Last year we voted for president in Argentina. It is illegal not to vote and I take my right seriously. However, the top two choices were BEYOND bad. Years ago I survived a brutal attack while BOTH Argentine candidates were in power. Though what I went through was not their faults, it was their responsibility to make our country safe, instead, both went with laws and protocols that silence victims. I couldn’t understand how any of those men were the options my country still wanted at the helm. Girls kept (and this has escalated) being brutally raped and in most cases, murdered, yet these two man in power brushed it off, and at the time, so did most people. “Fixing” the economy (that has gone down the drain) was imperative, so blood on the streets could wait… dead girls can’t complain, alive wounded ones did not matter.
I went to vote to the Argentine consulate in NYC. Crying. I couldn’t possibly cast a vote for any of the people that I still consider utterly dangerous (and the crime rate now is UP!). In line, fellow Argentine expats mirrored my sad expression, we didn’t get it. “How did we get here?” we asked each other. We felt already hopeless, to me, whatever way it went, Argentina was at a loss.

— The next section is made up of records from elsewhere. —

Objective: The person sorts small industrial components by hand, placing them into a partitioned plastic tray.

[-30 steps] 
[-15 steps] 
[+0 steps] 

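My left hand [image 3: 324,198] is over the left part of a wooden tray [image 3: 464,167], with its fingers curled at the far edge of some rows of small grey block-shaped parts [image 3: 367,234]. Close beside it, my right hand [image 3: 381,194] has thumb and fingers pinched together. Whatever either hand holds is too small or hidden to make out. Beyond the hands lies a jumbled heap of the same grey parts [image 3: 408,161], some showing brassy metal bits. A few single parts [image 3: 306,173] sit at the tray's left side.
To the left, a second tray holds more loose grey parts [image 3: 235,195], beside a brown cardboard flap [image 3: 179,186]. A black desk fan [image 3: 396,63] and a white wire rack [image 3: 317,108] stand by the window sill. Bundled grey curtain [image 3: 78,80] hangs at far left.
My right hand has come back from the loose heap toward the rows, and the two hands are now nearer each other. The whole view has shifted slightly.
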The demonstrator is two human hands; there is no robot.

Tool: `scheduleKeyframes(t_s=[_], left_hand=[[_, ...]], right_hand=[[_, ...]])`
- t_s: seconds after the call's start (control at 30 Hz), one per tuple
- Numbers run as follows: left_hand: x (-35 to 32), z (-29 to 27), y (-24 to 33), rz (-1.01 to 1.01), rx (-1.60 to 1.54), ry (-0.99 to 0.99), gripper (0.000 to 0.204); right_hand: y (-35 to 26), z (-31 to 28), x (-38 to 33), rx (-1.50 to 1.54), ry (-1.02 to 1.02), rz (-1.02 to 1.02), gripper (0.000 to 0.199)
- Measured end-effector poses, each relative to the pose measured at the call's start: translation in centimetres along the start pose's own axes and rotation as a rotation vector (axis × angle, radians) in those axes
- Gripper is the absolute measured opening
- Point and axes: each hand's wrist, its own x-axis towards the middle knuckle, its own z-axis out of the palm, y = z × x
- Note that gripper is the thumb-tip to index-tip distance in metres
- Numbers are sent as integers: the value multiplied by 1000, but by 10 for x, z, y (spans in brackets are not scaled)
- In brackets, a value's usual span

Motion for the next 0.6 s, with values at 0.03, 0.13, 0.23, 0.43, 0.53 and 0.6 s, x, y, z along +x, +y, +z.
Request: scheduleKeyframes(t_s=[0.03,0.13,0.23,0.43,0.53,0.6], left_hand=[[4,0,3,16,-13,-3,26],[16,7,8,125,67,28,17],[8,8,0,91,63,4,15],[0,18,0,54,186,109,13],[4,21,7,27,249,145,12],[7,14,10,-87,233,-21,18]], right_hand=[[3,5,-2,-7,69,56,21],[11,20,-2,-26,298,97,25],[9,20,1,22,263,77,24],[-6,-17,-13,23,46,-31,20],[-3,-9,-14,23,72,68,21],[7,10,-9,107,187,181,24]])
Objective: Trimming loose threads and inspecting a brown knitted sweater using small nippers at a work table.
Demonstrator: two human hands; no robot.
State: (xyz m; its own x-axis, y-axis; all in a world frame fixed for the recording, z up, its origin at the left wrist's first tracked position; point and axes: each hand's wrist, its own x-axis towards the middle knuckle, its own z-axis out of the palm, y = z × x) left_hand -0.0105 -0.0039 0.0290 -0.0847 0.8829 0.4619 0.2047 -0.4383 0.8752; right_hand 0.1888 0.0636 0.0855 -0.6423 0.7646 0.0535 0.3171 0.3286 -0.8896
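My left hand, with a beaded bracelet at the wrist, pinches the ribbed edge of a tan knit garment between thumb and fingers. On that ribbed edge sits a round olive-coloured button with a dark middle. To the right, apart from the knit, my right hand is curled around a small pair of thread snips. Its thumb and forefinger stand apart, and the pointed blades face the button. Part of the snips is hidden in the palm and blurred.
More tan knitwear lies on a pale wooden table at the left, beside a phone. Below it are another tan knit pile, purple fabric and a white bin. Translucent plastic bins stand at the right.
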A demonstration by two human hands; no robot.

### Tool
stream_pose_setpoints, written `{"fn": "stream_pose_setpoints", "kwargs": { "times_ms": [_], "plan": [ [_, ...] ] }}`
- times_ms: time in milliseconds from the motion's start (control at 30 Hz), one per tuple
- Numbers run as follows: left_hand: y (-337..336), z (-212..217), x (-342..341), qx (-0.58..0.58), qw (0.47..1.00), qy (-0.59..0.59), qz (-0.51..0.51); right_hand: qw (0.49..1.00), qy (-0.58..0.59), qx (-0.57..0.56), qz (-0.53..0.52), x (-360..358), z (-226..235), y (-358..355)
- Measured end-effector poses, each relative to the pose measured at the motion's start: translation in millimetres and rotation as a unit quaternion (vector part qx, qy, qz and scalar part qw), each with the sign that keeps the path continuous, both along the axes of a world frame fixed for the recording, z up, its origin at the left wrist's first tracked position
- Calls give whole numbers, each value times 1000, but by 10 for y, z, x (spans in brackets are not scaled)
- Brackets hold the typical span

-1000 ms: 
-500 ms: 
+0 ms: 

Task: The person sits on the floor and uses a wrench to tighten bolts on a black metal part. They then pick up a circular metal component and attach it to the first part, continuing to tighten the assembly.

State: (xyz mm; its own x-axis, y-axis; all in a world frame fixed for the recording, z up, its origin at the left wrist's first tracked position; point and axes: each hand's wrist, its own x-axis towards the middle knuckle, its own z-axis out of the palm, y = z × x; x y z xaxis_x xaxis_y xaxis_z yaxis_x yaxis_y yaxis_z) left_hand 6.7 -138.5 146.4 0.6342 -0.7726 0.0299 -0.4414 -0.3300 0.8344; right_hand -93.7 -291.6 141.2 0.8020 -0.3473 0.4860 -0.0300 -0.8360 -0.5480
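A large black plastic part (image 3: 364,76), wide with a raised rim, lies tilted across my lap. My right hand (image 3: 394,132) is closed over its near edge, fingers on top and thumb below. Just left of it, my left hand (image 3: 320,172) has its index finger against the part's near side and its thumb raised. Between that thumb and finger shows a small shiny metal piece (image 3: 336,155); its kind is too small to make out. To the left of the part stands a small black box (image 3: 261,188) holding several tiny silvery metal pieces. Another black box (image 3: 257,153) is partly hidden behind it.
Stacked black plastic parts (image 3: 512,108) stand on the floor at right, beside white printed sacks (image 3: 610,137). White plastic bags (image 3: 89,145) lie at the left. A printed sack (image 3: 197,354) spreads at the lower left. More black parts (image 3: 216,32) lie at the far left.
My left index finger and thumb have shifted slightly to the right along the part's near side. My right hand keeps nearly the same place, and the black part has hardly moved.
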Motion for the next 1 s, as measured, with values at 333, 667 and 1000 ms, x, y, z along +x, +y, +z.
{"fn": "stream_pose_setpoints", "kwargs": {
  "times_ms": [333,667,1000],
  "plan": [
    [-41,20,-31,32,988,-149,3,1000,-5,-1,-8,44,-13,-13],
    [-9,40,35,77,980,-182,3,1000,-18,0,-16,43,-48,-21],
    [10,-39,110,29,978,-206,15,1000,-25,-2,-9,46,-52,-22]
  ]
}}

We kept telling each other: the president is not the country, the people are its DNA. It’s not enough when you don’t trust the candidate, but it’s something… it didn’t end there. Argentina, divided as ever, had a tie. We went to a second round and my home country had a president (who won with a little over 1% of advantage) announced the day of my Birthday… cruel joke since I almost died on the street when the new president was in charge of my beloved buenos Aires. The next day, people were mostly fighting each other “my guy won, yours sucks”, “we’re doomed”… the country remains divided and is more contentious than it’s ever been. Things have not gotten better. I am still in shock that we had those two options to begin with. Wounds reopened during that election, the message I read was: people just don’t care. And they rather fight each other. The national media did their dirty game as always. Once again, I felt my country failed me, but most importantly, I believed it failed to protect its own. Surprise surprise, I was shunned (again) for saying that out loud. Internationally, I didn’t see reports announcing the apocalypse. But I’m used to it. Nothing changes when nothing changes. Nothing can change when those willing to fight either have to leave or be killed. And no one seems to know about this…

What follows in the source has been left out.